**Exercise prompt**. Could you output each line below exactly as it appears, excluding any pictures?

*** Dataset extract

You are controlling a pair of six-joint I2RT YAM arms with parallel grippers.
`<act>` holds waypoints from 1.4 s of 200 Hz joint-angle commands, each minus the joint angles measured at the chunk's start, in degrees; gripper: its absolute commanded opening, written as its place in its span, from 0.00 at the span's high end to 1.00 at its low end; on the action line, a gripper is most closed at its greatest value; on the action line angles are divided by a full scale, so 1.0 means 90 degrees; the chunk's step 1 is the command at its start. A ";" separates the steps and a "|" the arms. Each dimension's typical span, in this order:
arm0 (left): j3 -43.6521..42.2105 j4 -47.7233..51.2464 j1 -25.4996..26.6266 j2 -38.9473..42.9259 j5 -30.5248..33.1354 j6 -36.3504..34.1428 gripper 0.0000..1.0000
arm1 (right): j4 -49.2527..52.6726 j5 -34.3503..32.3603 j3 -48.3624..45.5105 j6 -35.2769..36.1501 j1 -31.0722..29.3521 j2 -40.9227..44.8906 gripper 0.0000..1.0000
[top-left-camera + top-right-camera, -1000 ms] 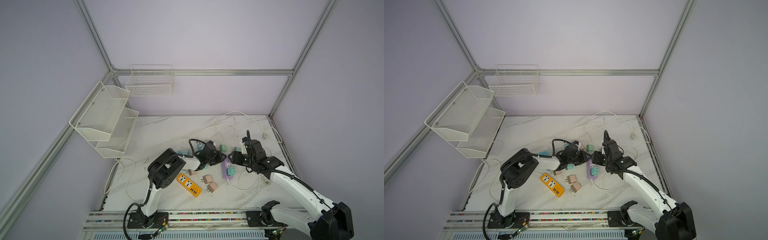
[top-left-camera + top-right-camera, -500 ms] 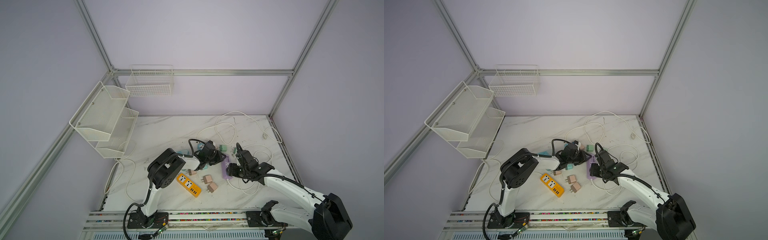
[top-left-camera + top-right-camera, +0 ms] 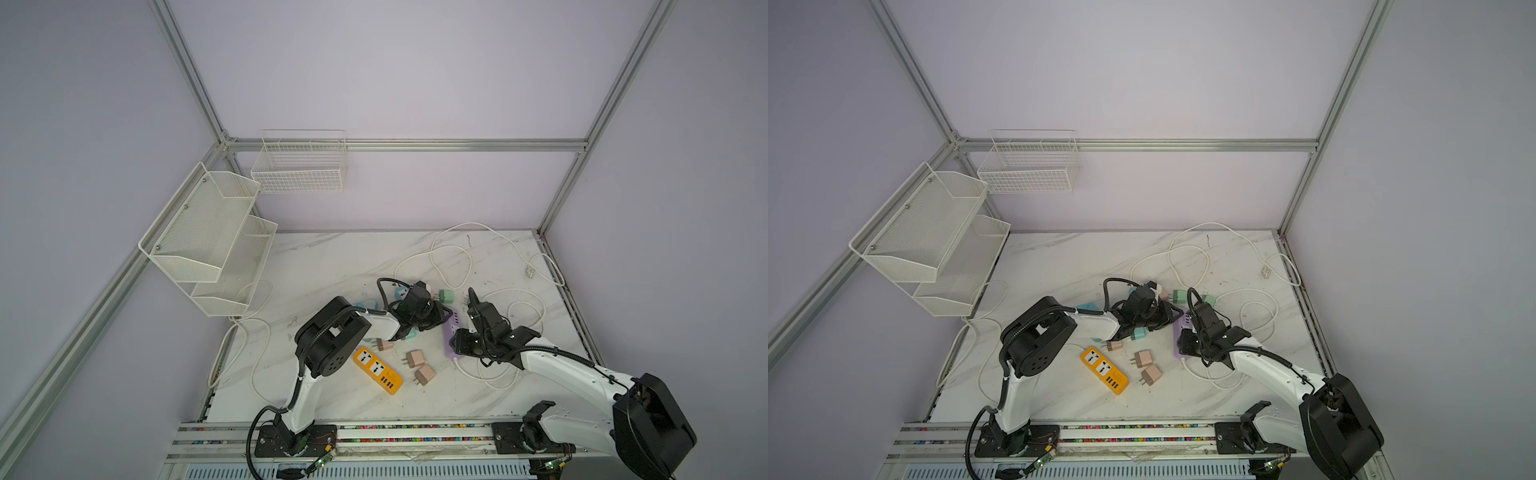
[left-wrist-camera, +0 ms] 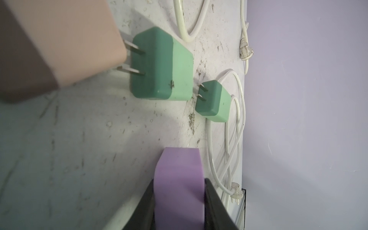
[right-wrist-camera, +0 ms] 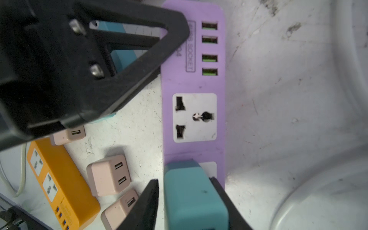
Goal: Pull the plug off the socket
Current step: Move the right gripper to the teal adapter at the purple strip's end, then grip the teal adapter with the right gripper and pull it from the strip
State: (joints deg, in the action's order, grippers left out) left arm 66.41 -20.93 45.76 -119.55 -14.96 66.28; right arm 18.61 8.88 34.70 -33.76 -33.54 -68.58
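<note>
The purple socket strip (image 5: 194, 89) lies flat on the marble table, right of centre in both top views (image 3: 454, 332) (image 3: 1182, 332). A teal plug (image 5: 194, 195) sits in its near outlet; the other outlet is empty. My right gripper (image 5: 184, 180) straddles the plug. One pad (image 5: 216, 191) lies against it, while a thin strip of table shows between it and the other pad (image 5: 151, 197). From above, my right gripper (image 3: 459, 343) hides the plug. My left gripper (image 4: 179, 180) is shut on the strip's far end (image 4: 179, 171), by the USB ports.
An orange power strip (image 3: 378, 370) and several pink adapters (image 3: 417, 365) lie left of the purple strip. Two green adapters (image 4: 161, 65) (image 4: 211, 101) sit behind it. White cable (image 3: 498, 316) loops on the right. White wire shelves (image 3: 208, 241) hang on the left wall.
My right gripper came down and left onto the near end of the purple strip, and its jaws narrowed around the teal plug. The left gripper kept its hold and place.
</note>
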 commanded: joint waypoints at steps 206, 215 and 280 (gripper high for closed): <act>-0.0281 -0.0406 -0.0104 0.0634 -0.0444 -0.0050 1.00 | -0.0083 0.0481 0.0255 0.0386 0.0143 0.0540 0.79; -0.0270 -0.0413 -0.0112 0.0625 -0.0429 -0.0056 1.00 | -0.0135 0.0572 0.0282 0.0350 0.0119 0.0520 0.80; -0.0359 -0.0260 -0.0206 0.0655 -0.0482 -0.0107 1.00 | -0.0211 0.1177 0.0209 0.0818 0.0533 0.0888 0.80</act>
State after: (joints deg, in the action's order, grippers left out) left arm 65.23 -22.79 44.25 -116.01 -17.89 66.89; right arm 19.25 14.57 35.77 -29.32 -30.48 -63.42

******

**Response area**.
You are controlling a pair of six-joint I2RT YAM arms with parallel grippers.
`<act>` holds waypoints from 1.4 s of 200 Hz joint-angle commands, each minus the joint angles measured at the chunk's start, in degrees; gripper: its absolute commanded opening, written as its place in its span, from 0.00 at the span's high end to 1.00 at its low end; on the action line, a gripper is most closed at its greatest value; on the action line angles are divided by a full scale, so 1.0 means 90 degrees; the chunk's step 1 is the command at its start. A ";" separates the steps and a "|" the arms. Each dimension's typical span, in this order:
arm0 (left): j3 -43.6521..42.2105 j4 -47.7233..51.2464 j1 -25.4996..26.6266 j2 -38.9473..42.9259 j5 -30.5248..33.1354 j6 -36.3504..34.1428 gripper 0.0000..1.0000
arm1 (right): j4 -49.2527..52.6726 j5 -34.3503..32.3603 j3 -48.3624..45.5105 j6 -35.2769..36.1501 j1 -31.0722..29.3521 j2 -40.9227..44.8906 gripper 0.0000..1.0000
[top-left-camera + top-right-camera, -1000 ms] 
[top-left-camera + top-right-camera, -500 ms] 
[top-left-camera + top-right-camera, +0 ms] 
[left-wrist-camera, +0 ms] 
[right-wrist-camera, +0 ms] 
Goal: Pull the plug off the socket
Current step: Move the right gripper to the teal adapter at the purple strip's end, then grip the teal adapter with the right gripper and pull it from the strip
State: (joints deg, in the action's order, grippers left out) left arm 66.41 -20.93 45.76 -119.55 -14.96 66.28; right arm 18.61 8.88 34.70 -33.76 -33.54 -68.58
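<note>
The purple socket strip (image 5: 194, 89) lies flat on the marble table, right of centre in both top views (image 3: 454, 332) (image 3: 1182, 332). A teal plug (image 5: 194, 195) sits in its near outlet; the other outlet is empty. My right gripper (image 5: 184, 180) straddles the plug. One pad (image 5: 216, 191) lies against it, while a thin strip of table shows between it and the other pad (image 5: 151, 197). From above, my right gripper (image 3: 459, 343) hides the plug. My left gripper (image 4: 179, 180) is shut on the strip's far end (image 4: 179, 171), by the USB ports.
An orange power strip (image 3: 378, 370) and several pink adapters (image 3: 417, 365) lie left of the purple strip. Two green adapters (image 4: 161, 65) (image 4: 211, 101) sit behind it. White cable (image 3: 498, 316) loops on the right. White wire shelves (image 3: 208, 241) hang on the left wall.
My right gripper came down and left onto the near end of the purple strip, and its jaws narrowed around the teal plug. The left gripper kept its hold and place.
</note>
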 commanded: joint waypoints at steps 206, 215 and 280 (gripper high for closed): <act>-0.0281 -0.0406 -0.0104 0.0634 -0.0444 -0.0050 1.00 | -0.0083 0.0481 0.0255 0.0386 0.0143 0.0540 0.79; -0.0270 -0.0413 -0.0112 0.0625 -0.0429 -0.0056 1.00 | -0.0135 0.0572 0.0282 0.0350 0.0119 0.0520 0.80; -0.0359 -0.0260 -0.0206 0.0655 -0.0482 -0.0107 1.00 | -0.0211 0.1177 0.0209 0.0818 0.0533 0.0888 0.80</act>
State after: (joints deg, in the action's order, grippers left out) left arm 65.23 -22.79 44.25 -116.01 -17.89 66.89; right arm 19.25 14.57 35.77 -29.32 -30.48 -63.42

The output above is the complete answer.